Freshwater cobbler
- Conservation status: Near Threatened (IUCN 3.1)

Scientific classification
- Kingdom: Animalia
- Phylum: Chordata
- Class: Actinopterygii
- Order: Siluriformes
- Family: Plotosidae
- Genus: Tandanus
- Species: T. bostocki
- Binomial name: Tandanus bostocki Whitley, 1944
- Synonyms: Plotosus unicolor Castelnau, 1873

= Freshwater cobbler =

- Authority: Whitley, 1944
- Conservation status: NT
- Synonyms: Plotosus unicolor, Castelnau, 1873

Species of fish

The freshwater cobbler (Tandanus bostocki) is a species of catfish (order Siluriformes) of the family Plotosidae. The freshwater cobbler originates from coastal drainages of southwestern Australia, from the Frankland River to the Moore River. The species may reach about 50 cm total length.
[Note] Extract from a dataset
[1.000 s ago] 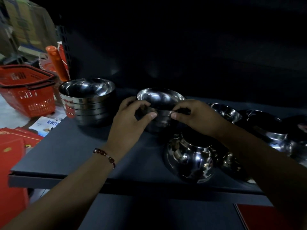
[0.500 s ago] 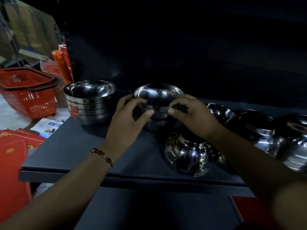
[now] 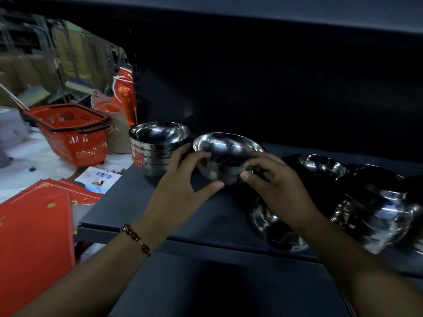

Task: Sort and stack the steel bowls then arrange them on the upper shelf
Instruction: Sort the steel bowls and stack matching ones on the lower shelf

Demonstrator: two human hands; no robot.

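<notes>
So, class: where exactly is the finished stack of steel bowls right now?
In the head view, the finished stack stands at the shelf's far left end, beside the red baskets and just left of the bowls both hands hold.

**Steel bowls on the dark shelf**

A small stack of shiny steel bowls (image 3: pixel 225 161) stands upright mid-shelf (image 3: pixel 128 202), held on both sides. To its left, just beside it, stands a taller stack of nested bowls (image 3: pixel 158 147). To the right lie loose bowls (image 3: pixel 322 164), some tipped on their sides (image 3: pixel 375 216).
</notes>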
The species has a dark brown to golden brown coloration which is lighter on the belly. It usually exhibits a mottled or spotted pattern. The species lives in slow-flowing streams, ponds and reservoirs. It also occurs in isolated pools in riverbeds and some freshwater lakes, swimming close to rocky, gravelly, or sandy bottoms. Underwater cavities in river banks and root mounds of sedge tussocks may be utilized for shelter. The species is tolerant of brackish conditions and has a venomous spine. It is a nest builder with a reproductive biology similar to that of the eel-tailed catfish.